**Activity**.
Your answer should consist solely of the lines from the first line of the data through the line with "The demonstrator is", each reproduced exactly.

(Data items)

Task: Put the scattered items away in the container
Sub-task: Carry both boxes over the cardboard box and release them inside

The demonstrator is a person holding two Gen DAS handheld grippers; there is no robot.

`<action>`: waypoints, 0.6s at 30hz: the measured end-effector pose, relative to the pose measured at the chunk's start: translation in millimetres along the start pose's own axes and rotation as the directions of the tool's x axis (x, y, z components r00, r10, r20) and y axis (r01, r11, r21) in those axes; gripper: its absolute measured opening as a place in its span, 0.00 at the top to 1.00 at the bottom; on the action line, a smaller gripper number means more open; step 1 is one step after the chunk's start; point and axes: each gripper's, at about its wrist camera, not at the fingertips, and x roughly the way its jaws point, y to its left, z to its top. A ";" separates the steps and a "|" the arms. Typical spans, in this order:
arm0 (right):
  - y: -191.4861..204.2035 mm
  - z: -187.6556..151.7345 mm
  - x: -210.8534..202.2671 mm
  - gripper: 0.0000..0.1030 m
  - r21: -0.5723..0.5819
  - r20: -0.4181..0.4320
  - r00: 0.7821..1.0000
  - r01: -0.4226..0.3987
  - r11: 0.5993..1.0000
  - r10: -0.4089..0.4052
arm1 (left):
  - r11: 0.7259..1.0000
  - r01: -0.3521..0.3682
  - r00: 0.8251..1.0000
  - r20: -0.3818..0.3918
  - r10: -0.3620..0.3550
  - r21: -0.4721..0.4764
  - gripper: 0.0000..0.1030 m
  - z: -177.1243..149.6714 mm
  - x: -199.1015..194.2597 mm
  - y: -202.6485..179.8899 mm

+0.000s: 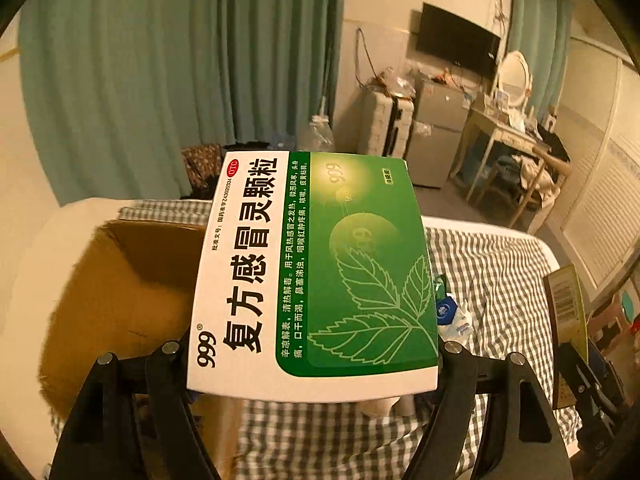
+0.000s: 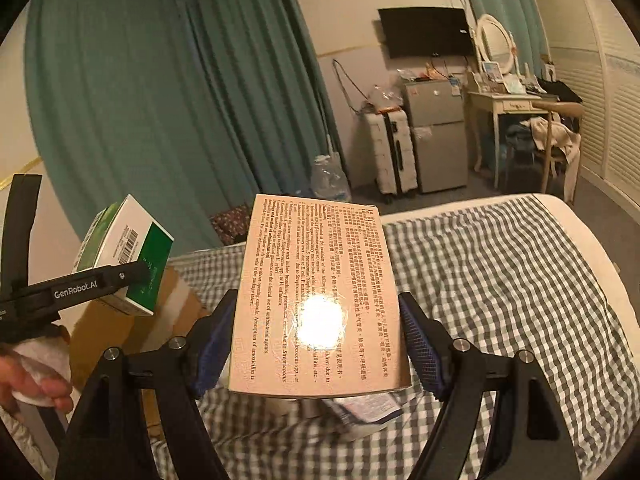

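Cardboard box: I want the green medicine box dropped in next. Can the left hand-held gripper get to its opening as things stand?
Probably yes. The left hand-held gripper holds the green medicine box lifted beside the cardboard box, whose open top faces up with nothing visible between them.

The right gripper [image 2: 318, 340] clamps a tan box [image 2: 320, 296] above the checked bed [image 2: 500, 280]. At left, the left gripper [image 2: 132, 272] holds a green box [image 2: 124, 252] over the carton [image 2: 176, 308] on the bed's left edge.

a bedroom: checked bed [image 2: 500, 280], curtains [image 2: 140, 100], dressing table [image 2: 504, 104].
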 end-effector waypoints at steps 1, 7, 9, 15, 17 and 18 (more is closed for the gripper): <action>6.5 0.5 -5.1 0.26 -0.009 0.000 1.000 -0.013 1.000 0.013 | 1.000 0.000 1.000 0.006 0.000 -0.005 0.24 1.0 -6.1 6.4; 45.4 2.3 -26.7 0.26 -0.068 0.012 0.998 -0.063 0.996 0.063 | 0.998 -0.055 0.997 0.052 0.054 0.021 0.24 -0.5 -41.1 42.2; 61.6 0.3 -33.7 0.26 -0.090 0.018 0.997 -0.070 0.994 0.072 | 0.998 -0.065 0.997 0.049 0.064 0.025 0.24 -0.1 -49.7 54.5; 105.4 -6.7 -40.6 0.26 -0.164 0.009 0.994 -0.110 0.980 0.113 | 0.996 -0.093 0.993 0.071 0.092 0.003 0.24 5.1 -77.5 102.3; 119.4 -8.7 -38.0 0.26 -0.186 -0.003 0.991 -0.130 0.974 0.132 | 0.994 -0.110 0.991 0.076 0.109 0.018 0.24 2.1 -81.6 115.8; 126.3 -9.3 -35.9 0.26 -0.195 -0.011 0.990 -0.138 0.971 0.139 | 0.993 -0.119 0.990 0.079 0.117 0.018 0.24 0.6 -82.2 121.4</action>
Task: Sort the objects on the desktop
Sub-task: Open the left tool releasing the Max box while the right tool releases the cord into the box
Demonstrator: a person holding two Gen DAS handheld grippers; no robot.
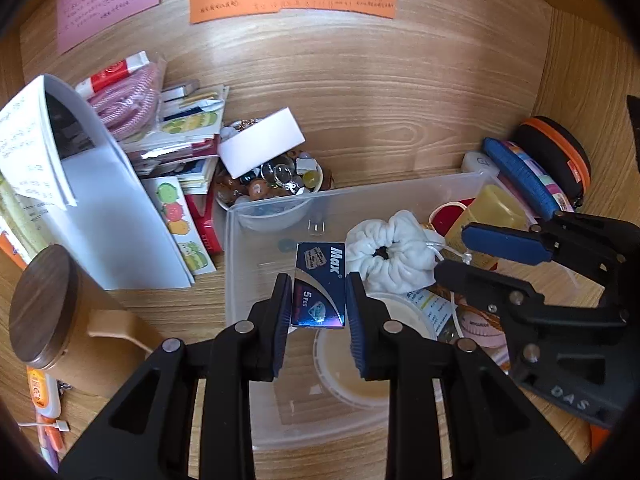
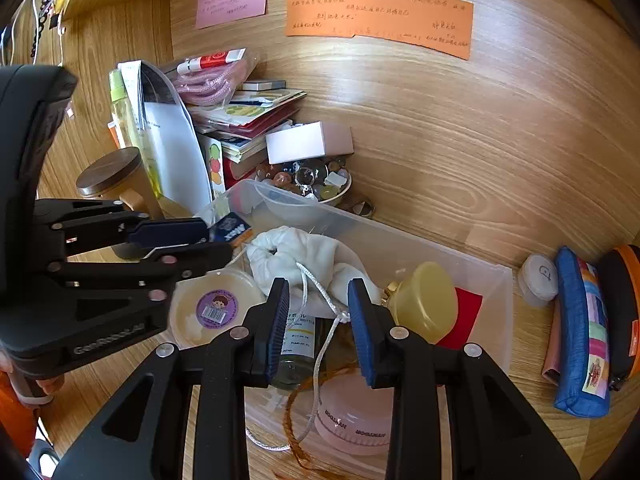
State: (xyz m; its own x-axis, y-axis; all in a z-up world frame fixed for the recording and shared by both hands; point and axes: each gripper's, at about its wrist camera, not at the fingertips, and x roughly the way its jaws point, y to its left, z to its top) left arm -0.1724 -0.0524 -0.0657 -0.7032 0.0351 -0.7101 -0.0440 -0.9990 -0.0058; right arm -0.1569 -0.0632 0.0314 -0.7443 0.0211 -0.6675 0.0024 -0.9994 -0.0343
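Two handheld grippers are working over a clear plastic bin (image 1: pixel 240 240) on a cluttered wooden desk (image 1: pixel 400 112). The left gripper (image 1: pixel 319 308) is clamping a small blue "Max" razor-blade box (image 1: pixel 319 284) between its nearly closed pads, holding it upright just above the bin's near left part, over a round cream-coloured tub (image 1: pixel 360 376). In the right wrist view the same box (image 2: pixel 230 230) is showing at the tip of the left gripper (image 2: pixel 212 236), close to the bin's far left corner. The right gripper (image 2: pixel 319 328) is hanging over the middle of the bin with its jaws narrowly parted and nothing pressed between the pads; a white drawstring cord (image 2: pixel 320 344) is running through the gap, though whether it is touching either pad cannot be told. Below it are lying a white cloth drawstring pouch (image 2: pixel 296 256), a yellow-capped bottle (image 2: pixel 428 300), a clear labelled bottle (image 2: pixel 296 344) and a pink round container (image 2: pixel 352 420). Behind the bin, a bowl of beads (image 1: pixel 276 184) is sitting beside a stack of booklets (image 1: pixel 180 152); a blue patchwork pouch (image 2: pixel 580 340) is lying to the bin's right.
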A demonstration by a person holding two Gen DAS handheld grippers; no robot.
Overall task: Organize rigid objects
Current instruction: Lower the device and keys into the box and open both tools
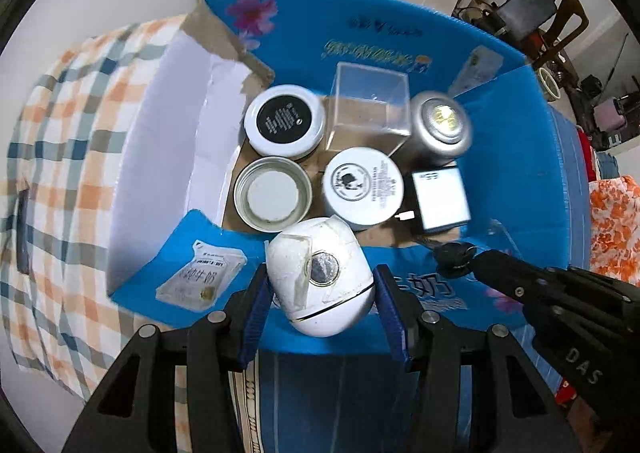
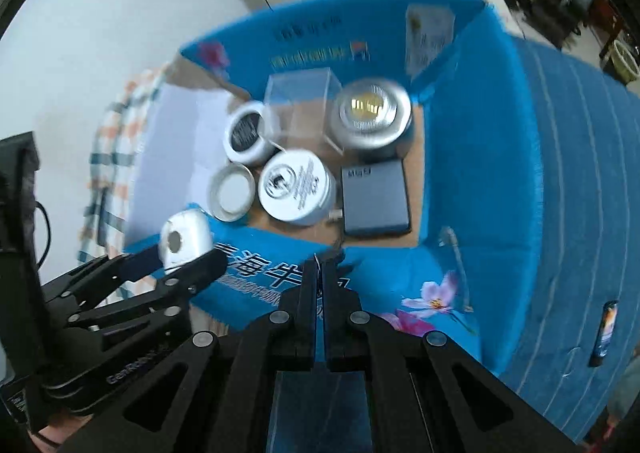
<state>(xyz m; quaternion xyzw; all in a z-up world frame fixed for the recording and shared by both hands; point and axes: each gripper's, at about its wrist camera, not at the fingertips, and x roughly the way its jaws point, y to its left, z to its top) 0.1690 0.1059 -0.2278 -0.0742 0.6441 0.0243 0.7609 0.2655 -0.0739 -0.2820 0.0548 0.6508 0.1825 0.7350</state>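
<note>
Your left tool (image 1: 320,289) is pinching a white egg-shaped gadget (image 1: 320,281) between its blue pads, pointing down over the near flap of the blue box (image 1: 520,157). Just ahead of it, on the box floor, sit an open tin (image 1: 273,193) and a white jar (image 1: 362,187); farther ahead stand a black-topped jar (image 1: 285,120), a clear cube (image 1: 370,109) and a silver can (image 1: 438,127). A flat white pack (image 1: 440,199) lies to the right of the white jar.

Your right tool (image 2: 319,265) is pressed together on something thin and small, hard to make out in its own blurred view; from the left view it holds a dark bunch, maybe keys (image 1: 454,255), at its tip. It hangs over the near flap too, with the left tool (image 2: 182,253) and its gadget off to its left.
</note>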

**Exercise response**.
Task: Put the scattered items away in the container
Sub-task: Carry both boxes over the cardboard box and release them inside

The demonstrator is a person holding two Gen DAS handheld grippers; there is no robot.

The output for this exercise is complete.